I think the 3 are so closely related that it probably would. But I was thinking more of the positive result and the fact that it would not be particularly controversial to do, as long as no wild chimps or gorillas were used.

But the hybrid apes would eventually take over the world. What would we do then?

When winter time comes around, the hybrid gorillas simply freeze to death.

Hah! We evil scientists plan to use Mountain Gorillas. Mwu-ha-ha-ha-ha!

There seem to be two different questions being discussed here:
(1) Could we create a primate hybrid the old fashioned way, via inserting tab A into slot B?
(2) If not, are there molecular biological tools available that would allow us to get around the problem and create one artificially?

As to (1), I think the consensus amongst biologists (although I should say this is way outside of my area) is that it wouldn’t be terribly surprising, scientifically, if we managed to create a human-chimp hybrid, given enough time, effort, and luck. It certainly would be very surprising to find out that someone had done the experiment. Surprising and troubling. And I don’t think there are many people out there eager to see the experiment done.

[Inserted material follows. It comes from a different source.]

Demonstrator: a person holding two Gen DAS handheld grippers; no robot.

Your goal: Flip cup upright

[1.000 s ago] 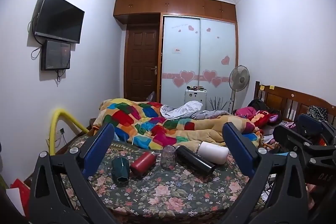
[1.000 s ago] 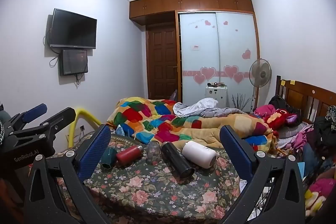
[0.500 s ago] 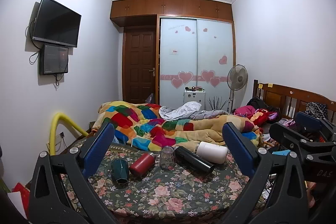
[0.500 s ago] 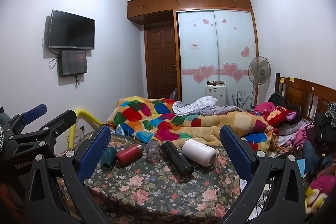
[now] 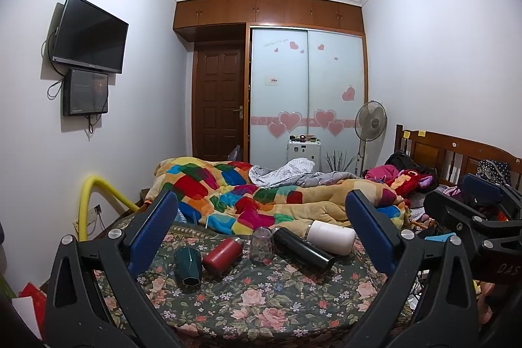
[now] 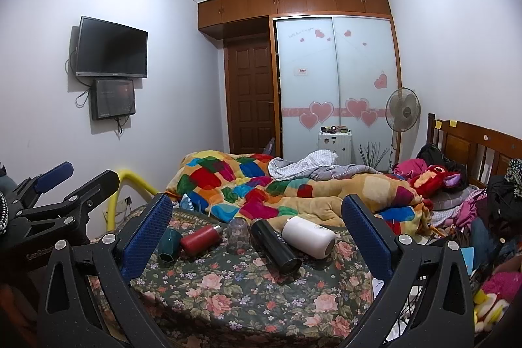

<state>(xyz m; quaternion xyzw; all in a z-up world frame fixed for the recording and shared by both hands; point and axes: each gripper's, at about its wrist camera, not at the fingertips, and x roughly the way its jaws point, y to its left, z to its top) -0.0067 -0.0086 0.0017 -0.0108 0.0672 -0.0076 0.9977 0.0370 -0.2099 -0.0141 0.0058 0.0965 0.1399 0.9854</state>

As to (2), I’d say that’s still firmly in the realm of science fiction. Firstly, genetic engineering on primates isn’t really a thing yet, as far as I’m aware. We don’t have the tools and techniques to do very much on humans and near relatives. People casually throw out ideas like, “Oh, just take a few chromosomes from here and mix them with a few from there…” without any real sense of just how difficult it is to do such a thing.
Secondly, I think people are underestimating just how many problems are likely to arise from mixing two genomes like this, even closely related genomes. If the problem boils down to, say, one single incompatible gene interaction, then perhaps it could be tackled. But much more than that and we’re outside of what we know how to do.

Then who will kill our snakes?

Chimtangupants!

And I can’t believe the thread went this long with no mention of Monkubines.